What needs to be done » All lines holding the string "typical" should be copied from the data below.

Material for this task »
----------

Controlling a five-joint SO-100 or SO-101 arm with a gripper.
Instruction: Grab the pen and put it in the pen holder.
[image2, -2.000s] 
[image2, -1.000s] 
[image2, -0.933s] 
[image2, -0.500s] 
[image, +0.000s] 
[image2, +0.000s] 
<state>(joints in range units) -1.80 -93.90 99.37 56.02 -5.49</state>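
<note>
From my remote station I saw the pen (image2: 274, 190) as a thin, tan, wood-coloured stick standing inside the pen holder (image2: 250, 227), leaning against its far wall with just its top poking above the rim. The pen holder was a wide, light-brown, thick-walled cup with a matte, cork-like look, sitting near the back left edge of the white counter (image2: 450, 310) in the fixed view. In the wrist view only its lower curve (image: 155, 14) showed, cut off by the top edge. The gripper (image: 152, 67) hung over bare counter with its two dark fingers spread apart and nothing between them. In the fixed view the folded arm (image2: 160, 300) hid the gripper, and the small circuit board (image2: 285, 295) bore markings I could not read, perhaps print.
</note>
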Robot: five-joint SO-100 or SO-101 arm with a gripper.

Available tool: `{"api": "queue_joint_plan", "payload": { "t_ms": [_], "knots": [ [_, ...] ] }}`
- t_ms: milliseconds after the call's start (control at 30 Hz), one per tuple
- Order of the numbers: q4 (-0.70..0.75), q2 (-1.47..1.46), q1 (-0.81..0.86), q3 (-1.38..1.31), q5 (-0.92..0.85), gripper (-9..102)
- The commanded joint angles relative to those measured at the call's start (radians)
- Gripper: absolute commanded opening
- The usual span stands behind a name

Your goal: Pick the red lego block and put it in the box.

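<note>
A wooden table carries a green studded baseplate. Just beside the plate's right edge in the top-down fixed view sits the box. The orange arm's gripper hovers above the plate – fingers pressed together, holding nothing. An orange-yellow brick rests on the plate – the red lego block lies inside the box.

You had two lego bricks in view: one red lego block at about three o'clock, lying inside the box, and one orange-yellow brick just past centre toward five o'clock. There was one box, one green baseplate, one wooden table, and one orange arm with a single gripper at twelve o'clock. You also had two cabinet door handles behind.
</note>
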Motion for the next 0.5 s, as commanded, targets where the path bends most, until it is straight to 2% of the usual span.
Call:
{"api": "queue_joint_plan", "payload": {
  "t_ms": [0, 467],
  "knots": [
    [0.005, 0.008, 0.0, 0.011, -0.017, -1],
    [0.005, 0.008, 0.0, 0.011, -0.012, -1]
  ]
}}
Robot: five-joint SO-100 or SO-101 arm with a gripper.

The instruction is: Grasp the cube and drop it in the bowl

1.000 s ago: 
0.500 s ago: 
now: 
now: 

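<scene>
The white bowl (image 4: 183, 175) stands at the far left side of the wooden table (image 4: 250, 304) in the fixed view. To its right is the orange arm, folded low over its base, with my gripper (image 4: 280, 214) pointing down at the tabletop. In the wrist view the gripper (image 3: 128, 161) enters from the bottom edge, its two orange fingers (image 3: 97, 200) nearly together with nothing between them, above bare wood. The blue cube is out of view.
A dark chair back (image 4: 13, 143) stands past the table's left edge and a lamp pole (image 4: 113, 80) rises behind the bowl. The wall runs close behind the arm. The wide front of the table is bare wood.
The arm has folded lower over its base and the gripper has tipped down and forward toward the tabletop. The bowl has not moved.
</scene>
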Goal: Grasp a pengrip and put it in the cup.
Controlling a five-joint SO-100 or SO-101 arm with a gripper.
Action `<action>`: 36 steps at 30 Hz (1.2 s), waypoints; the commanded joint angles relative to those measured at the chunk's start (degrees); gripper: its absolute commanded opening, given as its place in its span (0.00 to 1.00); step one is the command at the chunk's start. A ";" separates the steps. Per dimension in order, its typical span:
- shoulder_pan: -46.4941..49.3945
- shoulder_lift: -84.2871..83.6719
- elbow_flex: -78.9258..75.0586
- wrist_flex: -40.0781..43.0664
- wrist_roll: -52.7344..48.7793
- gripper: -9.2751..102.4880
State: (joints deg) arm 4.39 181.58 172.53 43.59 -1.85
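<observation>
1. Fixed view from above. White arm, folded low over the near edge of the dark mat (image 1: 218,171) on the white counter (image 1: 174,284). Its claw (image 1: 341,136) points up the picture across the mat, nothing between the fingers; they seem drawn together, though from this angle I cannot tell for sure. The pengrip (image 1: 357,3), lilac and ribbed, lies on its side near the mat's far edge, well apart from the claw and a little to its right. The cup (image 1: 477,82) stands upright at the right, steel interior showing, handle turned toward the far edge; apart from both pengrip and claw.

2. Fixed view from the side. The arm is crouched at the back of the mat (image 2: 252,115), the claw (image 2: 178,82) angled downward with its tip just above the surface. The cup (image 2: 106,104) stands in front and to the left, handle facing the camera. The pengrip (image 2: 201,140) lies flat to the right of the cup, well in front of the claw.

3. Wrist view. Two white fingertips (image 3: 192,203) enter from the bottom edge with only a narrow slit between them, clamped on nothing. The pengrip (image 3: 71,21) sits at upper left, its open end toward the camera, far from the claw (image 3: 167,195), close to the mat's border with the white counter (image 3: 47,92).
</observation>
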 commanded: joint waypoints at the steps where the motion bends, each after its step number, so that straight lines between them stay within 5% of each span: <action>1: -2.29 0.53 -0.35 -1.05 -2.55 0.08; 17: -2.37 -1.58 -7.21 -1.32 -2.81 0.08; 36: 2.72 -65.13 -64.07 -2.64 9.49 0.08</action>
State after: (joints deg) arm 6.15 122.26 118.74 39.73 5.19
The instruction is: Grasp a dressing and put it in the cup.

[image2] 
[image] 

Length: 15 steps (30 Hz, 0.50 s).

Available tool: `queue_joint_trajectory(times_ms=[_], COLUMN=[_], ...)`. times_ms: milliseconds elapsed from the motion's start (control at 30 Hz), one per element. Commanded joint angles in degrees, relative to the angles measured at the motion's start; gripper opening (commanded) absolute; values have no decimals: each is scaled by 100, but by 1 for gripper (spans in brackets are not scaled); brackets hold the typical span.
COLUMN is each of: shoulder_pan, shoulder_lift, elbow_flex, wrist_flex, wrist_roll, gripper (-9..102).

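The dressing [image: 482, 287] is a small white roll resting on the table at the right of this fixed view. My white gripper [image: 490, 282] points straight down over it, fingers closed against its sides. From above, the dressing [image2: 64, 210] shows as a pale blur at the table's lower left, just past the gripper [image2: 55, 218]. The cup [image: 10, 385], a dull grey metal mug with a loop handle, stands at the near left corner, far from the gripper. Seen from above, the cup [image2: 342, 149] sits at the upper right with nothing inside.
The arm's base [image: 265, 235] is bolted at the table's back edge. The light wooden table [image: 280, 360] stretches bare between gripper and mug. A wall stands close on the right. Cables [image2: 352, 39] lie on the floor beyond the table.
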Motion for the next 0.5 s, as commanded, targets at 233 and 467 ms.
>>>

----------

Result »
Action `<action>`: 36 steps at 30 Hz (1.2 s), waypoints; the commanded joint angles relative to those measured at the chunk's start (degrees); gripper: its absolute commanded opening, given as its place in its span (0.00 to 1.00); step one is the command at the chunk's start. A ";" separates the steps. Per dimension in order, its typical span:
Available tool: `queue_joint_trajectory(times_ms=[_], COLUMN=[_], ...)`. times_ms: milliseconds elapsed from the motion's start (control at 30 Hz), one per element. Commanded joint angles in degrees, relative to the angles measured at the motion's start; gripper opening (commanded) absolute; values have no decimals: each is scaled by 100, but by 1 for gripper (spans in brackets are not scaled); brackets hold the typical span.

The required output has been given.